The real world offers plenty of evidence, too.

Take the news item headlined “Two men arrested after handgun tussle” that appeared in Friday’s Northwest section of the newspaper.

The story is about a 73-year-old Athol man who “bit” his 75-year-old gun-toting neighbor during a scuffle that was apparently over the older man’s four-wheeler.

Besides avoiding Athol like the plague, this story sends an even bigger message: This is not the way septuagenarians used to behave.

The most activity my grandfather ever engaged in was after a glass of wine or two.
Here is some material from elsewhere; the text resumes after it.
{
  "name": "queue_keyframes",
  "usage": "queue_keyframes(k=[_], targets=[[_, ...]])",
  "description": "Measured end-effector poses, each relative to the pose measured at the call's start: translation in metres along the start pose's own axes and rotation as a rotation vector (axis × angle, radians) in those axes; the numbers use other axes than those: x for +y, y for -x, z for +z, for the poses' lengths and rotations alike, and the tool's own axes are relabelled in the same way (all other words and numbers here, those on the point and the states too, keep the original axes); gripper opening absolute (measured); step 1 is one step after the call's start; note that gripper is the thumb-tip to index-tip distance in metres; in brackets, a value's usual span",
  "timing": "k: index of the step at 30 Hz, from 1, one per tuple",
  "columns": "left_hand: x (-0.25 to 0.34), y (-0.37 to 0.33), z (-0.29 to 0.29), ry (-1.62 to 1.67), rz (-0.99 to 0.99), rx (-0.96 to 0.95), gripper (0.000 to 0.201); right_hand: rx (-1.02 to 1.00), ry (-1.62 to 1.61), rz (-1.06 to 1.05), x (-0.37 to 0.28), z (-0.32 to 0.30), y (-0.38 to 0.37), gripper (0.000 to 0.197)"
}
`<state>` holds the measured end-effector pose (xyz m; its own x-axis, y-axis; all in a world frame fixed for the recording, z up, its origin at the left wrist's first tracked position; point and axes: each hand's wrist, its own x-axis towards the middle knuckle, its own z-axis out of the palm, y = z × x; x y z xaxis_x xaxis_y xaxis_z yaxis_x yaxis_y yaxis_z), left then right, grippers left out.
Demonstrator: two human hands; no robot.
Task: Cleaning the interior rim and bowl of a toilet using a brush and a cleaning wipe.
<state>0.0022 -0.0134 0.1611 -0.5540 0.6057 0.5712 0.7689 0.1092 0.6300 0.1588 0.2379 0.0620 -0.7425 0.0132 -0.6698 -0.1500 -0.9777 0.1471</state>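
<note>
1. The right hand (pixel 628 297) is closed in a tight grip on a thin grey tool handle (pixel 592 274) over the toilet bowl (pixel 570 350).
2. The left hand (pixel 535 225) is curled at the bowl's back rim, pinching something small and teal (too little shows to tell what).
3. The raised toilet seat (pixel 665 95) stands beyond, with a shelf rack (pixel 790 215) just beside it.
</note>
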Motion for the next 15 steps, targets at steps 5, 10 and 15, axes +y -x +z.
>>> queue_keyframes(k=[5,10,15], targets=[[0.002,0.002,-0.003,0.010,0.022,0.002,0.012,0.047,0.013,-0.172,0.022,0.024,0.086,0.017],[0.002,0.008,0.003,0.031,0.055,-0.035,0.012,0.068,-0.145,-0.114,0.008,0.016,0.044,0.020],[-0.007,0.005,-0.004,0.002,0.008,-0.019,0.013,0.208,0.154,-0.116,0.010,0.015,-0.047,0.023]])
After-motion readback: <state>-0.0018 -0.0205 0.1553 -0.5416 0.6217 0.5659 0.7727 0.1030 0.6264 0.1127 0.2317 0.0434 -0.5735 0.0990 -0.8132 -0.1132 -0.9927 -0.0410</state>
He would then drop his upper dentures to make them look like fangs. Then, holding his hands in front of his body like paws, he would perform a lurching, growling bit of choreography he called “The Bear Dance.”
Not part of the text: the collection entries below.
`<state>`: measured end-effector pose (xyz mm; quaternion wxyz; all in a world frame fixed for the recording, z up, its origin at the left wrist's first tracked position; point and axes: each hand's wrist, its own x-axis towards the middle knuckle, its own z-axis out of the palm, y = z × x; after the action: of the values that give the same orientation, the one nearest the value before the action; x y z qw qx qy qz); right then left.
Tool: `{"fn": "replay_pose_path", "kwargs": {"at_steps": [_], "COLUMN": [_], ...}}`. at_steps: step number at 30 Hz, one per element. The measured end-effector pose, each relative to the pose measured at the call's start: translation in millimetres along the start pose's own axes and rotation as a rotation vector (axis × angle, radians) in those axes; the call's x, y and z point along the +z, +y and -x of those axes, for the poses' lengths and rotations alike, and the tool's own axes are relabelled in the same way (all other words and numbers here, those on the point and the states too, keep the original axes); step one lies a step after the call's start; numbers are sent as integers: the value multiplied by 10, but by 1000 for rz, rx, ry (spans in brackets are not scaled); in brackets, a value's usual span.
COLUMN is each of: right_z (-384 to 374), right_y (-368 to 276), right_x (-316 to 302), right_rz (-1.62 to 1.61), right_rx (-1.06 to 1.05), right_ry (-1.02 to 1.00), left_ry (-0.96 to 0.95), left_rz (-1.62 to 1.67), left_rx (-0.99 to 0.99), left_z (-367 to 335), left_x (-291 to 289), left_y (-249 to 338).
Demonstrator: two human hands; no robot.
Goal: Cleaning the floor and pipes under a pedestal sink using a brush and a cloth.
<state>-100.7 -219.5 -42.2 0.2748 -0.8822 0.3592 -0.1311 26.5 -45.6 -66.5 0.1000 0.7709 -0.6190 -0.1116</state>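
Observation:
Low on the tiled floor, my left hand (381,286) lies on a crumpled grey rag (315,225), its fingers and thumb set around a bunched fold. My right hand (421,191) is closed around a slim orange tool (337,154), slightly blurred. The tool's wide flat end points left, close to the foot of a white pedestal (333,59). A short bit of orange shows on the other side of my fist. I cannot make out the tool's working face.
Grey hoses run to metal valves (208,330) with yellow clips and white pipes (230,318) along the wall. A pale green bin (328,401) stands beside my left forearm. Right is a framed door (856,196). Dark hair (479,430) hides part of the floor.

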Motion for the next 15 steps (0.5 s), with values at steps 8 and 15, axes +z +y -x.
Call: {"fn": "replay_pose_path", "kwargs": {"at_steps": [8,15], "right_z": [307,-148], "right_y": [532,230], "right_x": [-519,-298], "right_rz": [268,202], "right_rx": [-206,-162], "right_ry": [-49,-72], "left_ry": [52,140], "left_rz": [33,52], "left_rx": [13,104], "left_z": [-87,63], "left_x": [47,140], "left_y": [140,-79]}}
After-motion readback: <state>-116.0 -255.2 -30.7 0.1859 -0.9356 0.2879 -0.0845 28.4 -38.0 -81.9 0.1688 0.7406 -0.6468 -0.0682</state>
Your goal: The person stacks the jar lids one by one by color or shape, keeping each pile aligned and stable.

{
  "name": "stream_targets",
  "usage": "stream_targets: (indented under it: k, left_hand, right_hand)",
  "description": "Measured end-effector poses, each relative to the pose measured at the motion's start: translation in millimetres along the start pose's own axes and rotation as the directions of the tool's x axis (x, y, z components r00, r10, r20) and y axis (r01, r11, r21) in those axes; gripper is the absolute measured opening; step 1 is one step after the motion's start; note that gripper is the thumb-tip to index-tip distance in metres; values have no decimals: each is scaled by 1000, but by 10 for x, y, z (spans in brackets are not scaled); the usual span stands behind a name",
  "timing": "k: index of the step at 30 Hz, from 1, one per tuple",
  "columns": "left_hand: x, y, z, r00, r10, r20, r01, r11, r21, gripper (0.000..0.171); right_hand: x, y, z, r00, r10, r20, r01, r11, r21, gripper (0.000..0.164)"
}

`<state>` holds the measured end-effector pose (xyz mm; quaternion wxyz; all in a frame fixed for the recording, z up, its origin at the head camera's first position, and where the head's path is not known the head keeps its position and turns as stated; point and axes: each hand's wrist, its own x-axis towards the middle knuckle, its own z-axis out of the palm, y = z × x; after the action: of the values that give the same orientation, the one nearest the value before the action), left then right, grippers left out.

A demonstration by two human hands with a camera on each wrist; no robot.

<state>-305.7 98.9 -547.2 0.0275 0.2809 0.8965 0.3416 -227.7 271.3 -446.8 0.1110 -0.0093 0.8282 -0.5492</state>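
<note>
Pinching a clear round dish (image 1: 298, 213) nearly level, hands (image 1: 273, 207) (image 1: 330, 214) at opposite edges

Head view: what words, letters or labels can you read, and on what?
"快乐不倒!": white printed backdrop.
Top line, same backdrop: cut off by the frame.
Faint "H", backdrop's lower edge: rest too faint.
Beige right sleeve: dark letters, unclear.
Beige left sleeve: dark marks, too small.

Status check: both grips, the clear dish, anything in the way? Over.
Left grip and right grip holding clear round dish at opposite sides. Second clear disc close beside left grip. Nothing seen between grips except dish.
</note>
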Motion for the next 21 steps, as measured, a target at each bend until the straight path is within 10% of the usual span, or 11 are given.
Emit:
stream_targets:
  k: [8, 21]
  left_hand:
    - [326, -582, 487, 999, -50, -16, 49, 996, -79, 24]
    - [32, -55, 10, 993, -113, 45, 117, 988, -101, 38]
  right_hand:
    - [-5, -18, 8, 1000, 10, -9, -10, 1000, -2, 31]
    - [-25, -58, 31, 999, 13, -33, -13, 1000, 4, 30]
After which he would collapse in his padded rocking chair and take a nap.

My grandfather wouldn’t have bit anyone in a million years. He would have been way too afraid of losing his false teeth.

Today’s oldsters have better dentistry and much more energy.

This weekend, for example, the USA Masters Track and Field Championships are being held at Spokane Falls Community College.

I realize the Olympics are being televised. But why waste your time on hard-bodied young athletes when you can go out and can watch real live 70- and 80-year-olds competing in the sweltering summer heat in such grueling events as the prune toss and the hop, skip and jitterbug?

Oh, please. I kid because I care.

Other than the understandable need for more ointment, these elders are very fine athletes. Most of them could kick my butt. And that’s just the 80-year-olds.

And there is absolutely no truth to the ugly rumor that the USA Masters starter gun has been replaced by The Clapper.

Getting older hasn’t slowed me down any.

I may be bald and paunchy, but I can still work the TV remote like a nimble teenager.

Some things do trouble me about getting on.

One is that Gene Simmons of Kiss rock band fame will be a featured speaker at next month’s national AARP convention.

I don’t care how famous Simmons is. I want to go take a shower every time I see him dangle his creepy eel-long tongue out of his mouth.

Another aging drawback made the front page this week.

A national study revealed that the older you get the less you drink. And by the time you hit 80, you’re likely to not drink at all.

How sad.

It’s no wonder you don’t see the Bear Dance anymore.